• **Exercise details**: Extract all lines from the data beneath that include the word "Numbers".

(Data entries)
^^^^^^^^^^^^^^^^

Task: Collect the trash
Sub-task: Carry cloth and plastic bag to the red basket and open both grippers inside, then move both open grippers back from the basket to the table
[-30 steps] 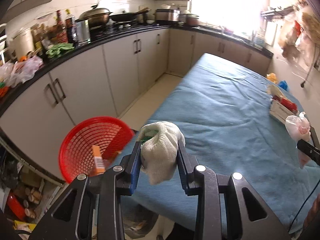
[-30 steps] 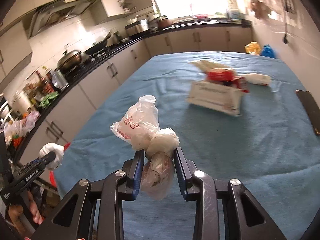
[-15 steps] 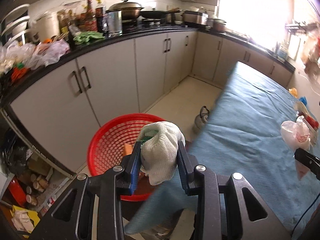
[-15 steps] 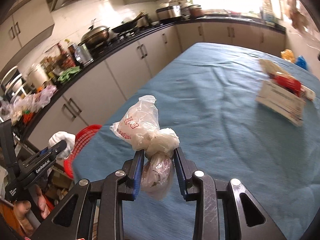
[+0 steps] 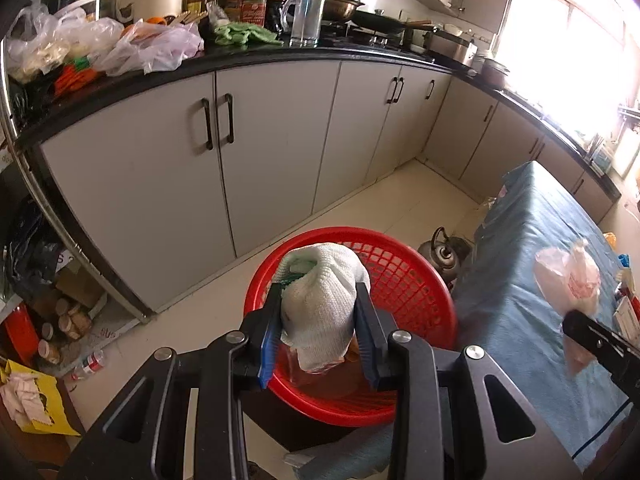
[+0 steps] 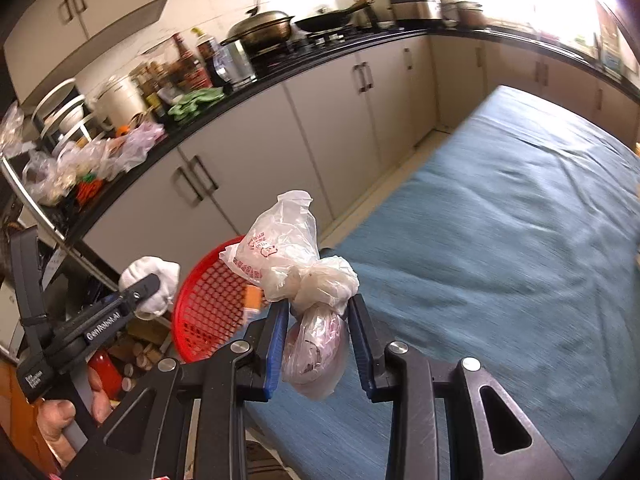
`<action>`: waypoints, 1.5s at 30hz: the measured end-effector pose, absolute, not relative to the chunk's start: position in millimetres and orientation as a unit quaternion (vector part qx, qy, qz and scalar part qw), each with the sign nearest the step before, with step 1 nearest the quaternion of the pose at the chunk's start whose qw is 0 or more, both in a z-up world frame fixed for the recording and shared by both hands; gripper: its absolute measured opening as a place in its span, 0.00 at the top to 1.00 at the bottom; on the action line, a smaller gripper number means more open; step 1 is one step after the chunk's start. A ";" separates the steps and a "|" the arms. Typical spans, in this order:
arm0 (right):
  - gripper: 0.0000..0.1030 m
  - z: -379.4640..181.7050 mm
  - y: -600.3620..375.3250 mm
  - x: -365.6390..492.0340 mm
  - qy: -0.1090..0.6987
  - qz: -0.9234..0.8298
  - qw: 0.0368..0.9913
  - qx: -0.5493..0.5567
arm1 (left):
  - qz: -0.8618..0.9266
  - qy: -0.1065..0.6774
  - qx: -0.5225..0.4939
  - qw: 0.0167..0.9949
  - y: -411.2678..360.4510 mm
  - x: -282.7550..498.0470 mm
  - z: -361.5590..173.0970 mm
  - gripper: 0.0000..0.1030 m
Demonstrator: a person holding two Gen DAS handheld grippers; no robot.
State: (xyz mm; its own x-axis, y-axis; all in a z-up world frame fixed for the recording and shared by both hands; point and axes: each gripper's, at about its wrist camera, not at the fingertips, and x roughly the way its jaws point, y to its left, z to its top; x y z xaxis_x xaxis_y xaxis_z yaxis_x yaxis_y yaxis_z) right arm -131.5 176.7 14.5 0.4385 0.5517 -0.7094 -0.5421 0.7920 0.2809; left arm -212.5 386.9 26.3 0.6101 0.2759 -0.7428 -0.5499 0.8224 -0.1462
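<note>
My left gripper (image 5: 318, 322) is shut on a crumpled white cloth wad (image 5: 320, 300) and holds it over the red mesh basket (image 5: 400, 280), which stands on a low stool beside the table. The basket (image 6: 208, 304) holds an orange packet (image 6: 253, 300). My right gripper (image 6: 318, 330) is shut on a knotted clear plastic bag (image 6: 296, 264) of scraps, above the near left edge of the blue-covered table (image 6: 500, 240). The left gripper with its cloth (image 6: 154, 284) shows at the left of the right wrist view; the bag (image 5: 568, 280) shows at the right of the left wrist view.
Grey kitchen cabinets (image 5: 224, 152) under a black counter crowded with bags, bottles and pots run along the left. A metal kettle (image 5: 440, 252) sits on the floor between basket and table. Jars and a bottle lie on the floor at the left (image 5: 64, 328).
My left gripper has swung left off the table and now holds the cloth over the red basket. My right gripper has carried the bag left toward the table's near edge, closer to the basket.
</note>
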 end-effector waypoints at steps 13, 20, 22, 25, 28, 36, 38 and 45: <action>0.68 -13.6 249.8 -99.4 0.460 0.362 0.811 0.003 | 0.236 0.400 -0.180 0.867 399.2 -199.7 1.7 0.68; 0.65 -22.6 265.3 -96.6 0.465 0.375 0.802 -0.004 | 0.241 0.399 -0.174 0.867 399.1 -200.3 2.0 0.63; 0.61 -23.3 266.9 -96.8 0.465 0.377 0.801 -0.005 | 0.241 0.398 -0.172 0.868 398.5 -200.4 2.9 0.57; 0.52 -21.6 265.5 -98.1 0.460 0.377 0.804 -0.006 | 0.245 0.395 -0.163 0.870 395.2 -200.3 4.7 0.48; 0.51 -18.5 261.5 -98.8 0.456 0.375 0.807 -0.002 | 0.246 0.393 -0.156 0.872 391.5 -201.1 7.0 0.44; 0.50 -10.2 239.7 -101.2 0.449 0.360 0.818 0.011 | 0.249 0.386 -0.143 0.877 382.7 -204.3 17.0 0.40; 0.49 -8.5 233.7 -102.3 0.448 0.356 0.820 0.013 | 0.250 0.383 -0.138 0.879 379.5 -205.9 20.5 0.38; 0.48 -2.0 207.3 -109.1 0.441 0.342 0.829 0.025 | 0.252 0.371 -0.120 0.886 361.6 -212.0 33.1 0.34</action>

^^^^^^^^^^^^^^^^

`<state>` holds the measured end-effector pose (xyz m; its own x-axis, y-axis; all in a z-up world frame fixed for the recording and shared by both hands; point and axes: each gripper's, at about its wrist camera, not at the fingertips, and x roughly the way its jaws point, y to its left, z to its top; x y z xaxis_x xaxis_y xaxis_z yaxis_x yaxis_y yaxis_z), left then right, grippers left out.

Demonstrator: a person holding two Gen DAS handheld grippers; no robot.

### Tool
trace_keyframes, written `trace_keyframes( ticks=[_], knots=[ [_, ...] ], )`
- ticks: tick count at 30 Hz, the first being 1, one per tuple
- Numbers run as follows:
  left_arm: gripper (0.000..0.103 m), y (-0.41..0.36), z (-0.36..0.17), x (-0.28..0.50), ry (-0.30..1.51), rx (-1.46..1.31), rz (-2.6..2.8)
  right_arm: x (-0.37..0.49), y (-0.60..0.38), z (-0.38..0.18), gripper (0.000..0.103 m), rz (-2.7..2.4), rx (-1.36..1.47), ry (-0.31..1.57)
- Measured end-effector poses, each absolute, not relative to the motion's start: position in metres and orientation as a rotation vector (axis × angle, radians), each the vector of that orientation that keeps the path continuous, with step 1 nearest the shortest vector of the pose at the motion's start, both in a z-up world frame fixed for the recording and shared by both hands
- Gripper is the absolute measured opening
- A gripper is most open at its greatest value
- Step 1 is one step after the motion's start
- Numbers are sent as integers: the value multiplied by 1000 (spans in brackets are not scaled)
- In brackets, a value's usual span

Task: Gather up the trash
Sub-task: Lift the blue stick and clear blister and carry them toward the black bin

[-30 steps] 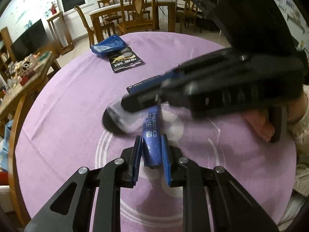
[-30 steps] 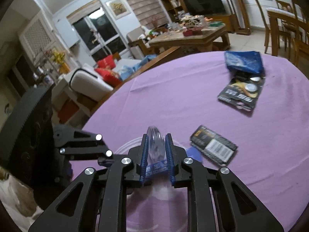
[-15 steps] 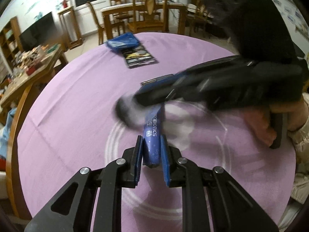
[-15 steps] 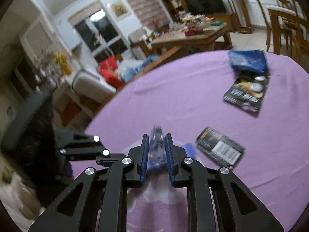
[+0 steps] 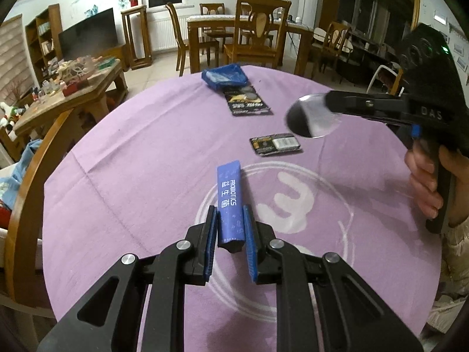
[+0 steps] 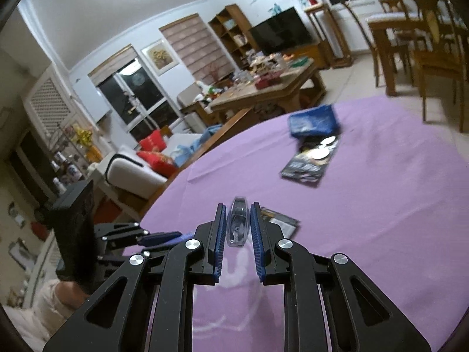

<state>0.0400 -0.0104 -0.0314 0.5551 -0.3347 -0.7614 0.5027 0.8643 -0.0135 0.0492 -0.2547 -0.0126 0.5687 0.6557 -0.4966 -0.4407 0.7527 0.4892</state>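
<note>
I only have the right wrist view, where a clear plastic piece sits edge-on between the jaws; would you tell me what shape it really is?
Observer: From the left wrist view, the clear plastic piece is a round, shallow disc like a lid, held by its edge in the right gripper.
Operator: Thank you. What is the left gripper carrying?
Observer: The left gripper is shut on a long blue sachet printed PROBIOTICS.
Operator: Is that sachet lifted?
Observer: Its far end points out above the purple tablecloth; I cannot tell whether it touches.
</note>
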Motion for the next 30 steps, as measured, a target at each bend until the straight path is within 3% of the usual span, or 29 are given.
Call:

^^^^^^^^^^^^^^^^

• **Solution for this problem**:
- Numbers run as follows:
- Numbers are sent as integers: the value multiplied by 1000 (spans in brackets are not scaled)

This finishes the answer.